● TRY IT
What should be copied is the stretch of entries below from the line with "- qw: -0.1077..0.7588" up to and including the line with "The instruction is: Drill", exactly and without images.

Records excerpted from a collection:

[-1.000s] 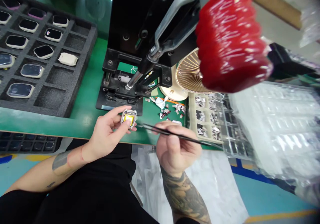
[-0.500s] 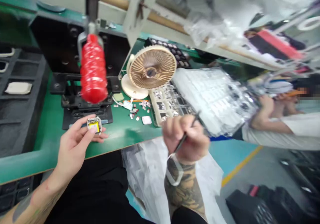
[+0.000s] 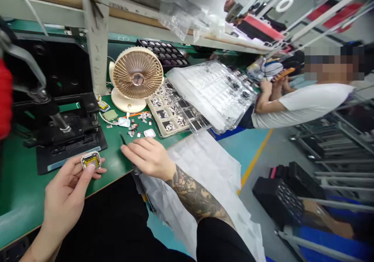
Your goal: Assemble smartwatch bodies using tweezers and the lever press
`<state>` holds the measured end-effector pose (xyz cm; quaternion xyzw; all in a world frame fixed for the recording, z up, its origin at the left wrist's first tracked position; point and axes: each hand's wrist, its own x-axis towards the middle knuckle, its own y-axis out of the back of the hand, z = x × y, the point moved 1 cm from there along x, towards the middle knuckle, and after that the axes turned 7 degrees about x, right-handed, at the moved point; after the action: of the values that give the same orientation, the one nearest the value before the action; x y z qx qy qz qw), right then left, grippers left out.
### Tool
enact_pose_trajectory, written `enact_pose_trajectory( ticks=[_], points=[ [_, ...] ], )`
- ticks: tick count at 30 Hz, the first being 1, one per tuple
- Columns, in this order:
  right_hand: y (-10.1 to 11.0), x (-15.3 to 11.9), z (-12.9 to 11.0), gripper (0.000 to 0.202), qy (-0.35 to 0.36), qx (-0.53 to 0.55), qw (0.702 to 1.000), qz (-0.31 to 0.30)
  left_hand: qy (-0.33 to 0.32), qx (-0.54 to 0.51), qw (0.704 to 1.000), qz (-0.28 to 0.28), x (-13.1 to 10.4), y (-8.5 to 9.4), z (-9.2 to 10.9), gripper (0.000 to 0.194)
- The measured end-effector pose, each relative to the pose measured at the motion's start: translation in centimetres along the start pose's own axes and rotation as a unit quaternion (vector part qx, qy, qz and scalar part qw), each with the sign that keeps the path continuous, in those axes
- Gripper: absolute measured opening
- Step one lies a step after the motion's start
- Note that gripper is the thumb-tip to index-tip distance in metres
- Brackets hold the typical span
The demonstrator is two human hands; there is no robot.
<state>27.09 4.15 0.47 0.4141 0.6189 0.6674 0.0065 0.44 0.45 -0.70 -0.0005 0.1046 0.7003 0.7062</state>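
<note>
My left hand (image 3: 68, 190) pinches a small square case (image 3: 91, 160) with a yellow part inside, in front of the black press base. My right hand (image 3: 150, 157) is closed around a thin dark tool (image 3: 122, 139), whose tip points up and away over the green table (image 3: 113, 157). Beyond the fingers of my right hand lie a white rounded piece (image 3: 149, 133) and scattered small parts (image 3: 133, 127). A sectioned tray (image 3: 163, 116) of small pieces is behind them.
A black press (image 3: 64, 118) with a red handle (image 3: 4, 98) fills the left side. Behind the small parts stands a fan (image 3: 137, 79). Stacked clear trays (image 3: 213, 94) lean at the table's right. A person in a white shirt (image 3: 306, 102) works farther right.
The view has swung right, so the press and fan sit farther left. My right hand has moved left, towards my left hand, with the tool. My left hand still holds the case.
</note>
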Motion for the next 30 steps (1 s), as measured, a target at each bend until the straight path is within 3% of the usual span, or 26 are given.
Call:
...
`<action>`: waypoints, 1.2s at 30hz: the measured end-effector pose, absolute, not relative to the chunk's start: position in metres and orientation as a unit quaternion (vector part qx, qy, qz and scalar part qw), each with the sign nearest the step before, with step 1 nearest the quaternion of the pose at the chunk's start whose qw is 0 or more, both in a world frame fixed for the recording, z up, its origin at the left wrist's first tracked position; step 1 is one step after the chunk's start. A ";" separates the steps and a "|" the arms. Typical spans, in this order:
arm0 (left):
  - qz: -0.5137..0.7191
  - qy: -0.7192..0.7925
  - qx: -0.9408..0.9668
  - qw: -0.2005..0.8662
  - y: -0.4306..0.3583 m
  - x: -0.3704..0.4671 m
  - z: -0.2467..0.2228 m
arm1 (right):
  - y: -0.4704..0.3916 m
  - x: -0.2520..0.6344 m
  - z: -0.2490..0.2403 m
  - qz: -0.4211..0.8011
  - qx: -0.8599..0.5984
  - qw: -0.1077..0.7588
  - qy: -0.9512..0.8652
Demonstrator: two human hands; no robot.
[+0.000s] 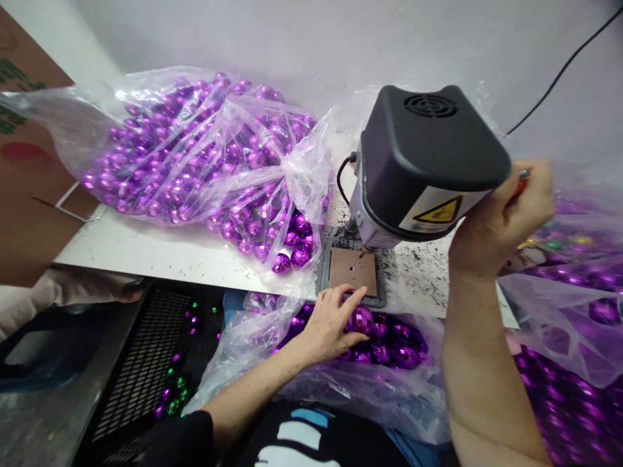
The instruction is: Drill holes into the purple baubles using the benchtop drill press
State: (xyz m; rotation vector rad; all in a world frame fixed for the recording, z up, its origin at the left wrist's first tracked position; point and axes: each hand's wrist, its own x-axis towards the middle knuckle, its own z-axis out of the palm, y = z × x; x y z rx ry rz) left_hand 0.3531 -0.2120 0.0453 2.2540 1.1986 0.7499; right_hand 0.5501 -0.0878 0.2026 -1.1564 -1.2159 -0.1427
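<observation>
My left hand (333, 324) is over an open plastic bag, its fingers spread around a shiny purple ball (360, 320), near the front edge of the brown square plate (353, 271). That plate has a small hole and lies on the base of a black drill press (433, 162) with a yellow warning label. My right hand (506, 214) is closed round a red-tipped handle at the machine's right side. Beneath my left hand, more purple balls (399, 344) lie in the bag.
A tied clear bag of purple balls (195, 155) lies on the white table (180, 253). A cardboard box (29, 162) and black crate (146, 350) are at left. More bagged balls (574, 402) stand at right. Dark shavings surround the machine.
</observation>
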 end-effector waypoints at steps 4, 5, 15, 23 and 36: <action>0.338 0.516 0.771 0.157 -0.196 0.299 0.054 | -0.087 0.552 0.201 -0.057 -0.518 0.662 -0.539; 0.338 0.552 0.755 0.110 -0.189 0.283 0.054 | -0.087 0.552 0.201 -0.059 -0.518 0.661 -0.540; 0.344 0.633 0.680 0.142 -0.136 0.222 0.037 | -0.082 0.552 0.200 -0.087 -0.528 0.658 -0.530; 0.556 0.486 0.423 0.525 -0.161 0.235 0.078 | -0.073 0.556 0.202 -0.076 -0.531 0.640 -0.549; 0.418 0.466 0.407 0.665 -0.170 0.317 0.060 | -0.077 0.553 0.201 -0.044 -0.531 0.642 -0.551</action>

● SOLUTION FOR THIS PROBLEM
  - qw: -0.1077..0.7588
  - qy: -0.9512..0.8652
Demonstrator: two human hands; no robot.
[+0.000s] 
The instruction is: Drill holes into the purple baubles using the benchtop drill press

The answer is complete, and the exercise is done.